# Without further ado



## 涼宮

Good Afternoon Everyone

Could you help me with the following expressions in Japanese? because I cannot find them in any dictionary.


4)Without further ado

Without further ado let's start the conference.


どうぞよろしくお願いいたします


----------



## almostfreebird

There are several Japanese phrases meaning "without further ado" or "wasting no time.

無駄を省いて、　本題に入りましょう。 (Wasting no time, let's get down to business.)

余談はこれくらいにして、　本題に入りましょう。

くだらない話はこれくらいにして、　本題に入りましょう。

形式的なことは抜きにして、　本題に入りましょう。


By the way, Japanese title of "Much Ado About Nothing"(Shakespeare) is 空騒ぎ(kara sàwagi)


----------



## 涼宮

ありがとうございました！

けれどね日本語でその表現はちょっと長いと思わない？


----------



## almostfreebird

でも、あなたが　”Could you help me with the following expressions in Japanese? because I cannot find them in any dictionary.”　って言うから　まともに　答えただけですよ。 Ay, caramba!

じゃあ、スペイン語で短く言うと　なんてゆーの？


----------



## 涼宮

私がまだ日本語に慣れていないため、失礼なことを言ってしまって申し訳ありません。今後気をつけますので、気を悪くなさらないでください。

I had forgotten that in Japanese there are some word which are longer than other language in which normally they are short, I am still not used to that.

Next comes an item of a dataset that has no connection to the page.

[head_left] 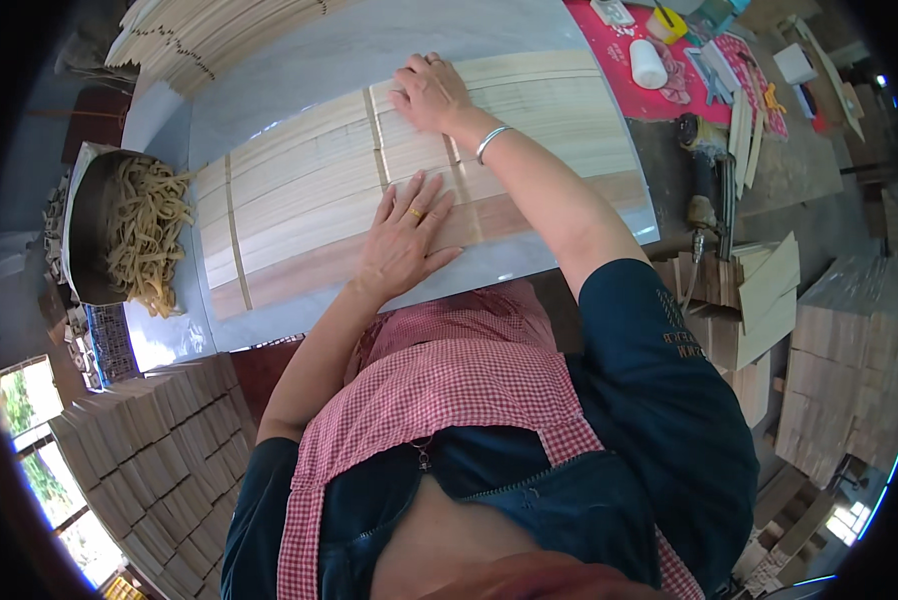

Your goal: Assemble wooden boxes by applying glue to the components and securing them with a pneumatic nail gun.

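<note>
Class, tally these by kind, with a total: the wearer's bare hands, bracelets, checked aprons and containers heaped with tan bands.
Left hand and right hand: 2
Silver bracelet: 1
Checked apron: 1
Container of tan bands: 1
Total: 5

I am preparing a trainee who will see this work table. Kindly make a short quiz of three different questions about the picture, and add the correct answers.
1. Which hand rests on the boards nearer to the person's body, left or right?
2. True or false: the container of loose bands stands to the left of the boards.
3. Choose one. The pattern of the apron is: A) stripes, B) checks, C) dots.

Key:
1. Left. The left hand is nearer to the body; the right hand is at the far side of the boards.
2. True.
3. B.
</note>
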Demonstrator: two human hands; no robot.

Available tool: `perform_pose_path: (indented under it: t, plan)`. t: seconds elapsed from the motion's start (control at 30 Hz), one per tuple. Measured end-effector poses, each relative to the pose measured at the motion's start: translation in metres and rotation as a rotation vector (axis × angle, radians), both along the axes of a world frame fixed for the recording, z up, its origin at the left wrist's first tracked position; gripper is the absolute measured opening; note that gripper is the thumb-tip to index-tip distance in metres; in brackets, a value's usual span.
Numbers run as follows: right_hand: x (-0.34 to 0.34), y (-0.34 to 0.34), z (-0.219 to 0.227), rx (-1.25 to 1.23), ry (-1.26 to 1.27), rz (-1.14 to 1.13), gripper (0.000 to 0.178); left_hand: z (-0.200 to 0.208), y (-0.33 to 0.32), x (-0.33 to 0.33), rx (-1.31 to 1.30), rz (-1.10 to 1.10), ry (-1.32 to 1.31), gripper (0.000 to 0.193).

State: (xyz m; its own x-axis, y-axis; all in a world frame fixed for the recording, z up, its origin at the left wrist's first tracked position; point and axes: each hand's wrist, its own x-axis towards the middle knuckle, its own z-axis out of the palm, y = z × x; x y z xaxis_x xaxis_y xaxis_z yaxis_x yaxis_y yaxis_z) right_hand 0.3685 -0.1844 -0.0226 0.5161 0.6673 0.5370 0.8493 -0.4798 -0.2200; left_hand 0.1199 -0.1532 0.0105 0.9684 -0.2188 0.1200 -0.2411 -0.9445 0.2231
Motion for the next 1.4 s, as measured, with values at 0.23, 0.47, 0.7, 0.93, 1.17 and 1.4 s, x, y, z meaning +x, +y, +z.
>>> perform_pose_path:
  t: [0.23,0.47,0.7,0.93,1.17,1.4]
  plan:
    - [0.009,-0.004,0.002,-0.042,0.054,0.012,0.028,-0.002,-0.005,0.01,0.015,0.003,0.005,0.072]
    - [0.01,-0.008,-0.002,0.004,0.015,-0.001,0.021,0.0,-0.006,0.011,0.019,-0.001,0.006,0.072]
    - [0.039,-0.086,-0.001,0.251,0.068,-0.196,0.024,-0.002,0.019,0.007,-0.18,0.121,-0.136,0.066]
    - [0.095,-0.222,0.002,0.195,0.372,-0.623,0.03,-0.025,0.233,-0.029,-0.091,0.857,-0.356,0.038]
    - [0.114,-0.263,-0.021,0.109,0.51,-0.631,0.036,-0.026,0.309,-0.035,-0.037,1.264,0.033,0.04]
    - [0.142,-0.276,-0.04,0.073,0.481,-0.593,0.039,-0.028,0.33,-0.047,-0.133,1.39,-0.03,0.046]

And in Spanish we just say '' sin más preámbulos'' '' si no hay nada más que decir''( this is long)


----------



## Flaminius

No, no.  Japanese can be very concise in this case or something similar.

そろそろ会議を始めましょう。

The literal meaning of _sorosoro_ is "slowly slowly" but its connotation is that a lot of time has been wasted in inaction and that a quick response is needed.  Still, it is a gentle nudge.


----------



## almostfreebird

涼宮 said:


> 私がまだ日本語に慣れていないため、失礼なことを言ってしまって申し訳ありません。今後気をつけますので、気を悪くなさらないでください。
> 
> I had forgotten that in Japanese there are some word which are longer than other language in which normally they are short, I am still not used to that.
> 
> And in Spanish we just say '' sin más preámbulos'' '' si no hay nada más que decir''( this is long)




Don't feel too bad.
Actually I didn't give a damn.

By the way, this is the shortest version:

さっさと　始めよう。


----------



## 涼宮

お二人とも本当にどうもありがとうございました


----------



## Renzonokuken

Sorry to revive a necroed thread,-

Can we use:
それでは会議を開始しましょう。
Without further ado, let's begin/start/commence the conference.


----------



## SoLaTiDoberman

Yes.

それでは会議を開始しましょう。
＝Then let's start the meeting.
=Okay, let's start the meeting.

In many contexts, this is the same thing as "Without further ado, let's begin the meeting."
But in some context, it isn't. It depends on the context.

To be more specific,
そろそろ本題に入りましょう and そろそろ会議を始めましょう are also a little different.
本題 is the opposite of "ado" which can indicate "without further ado."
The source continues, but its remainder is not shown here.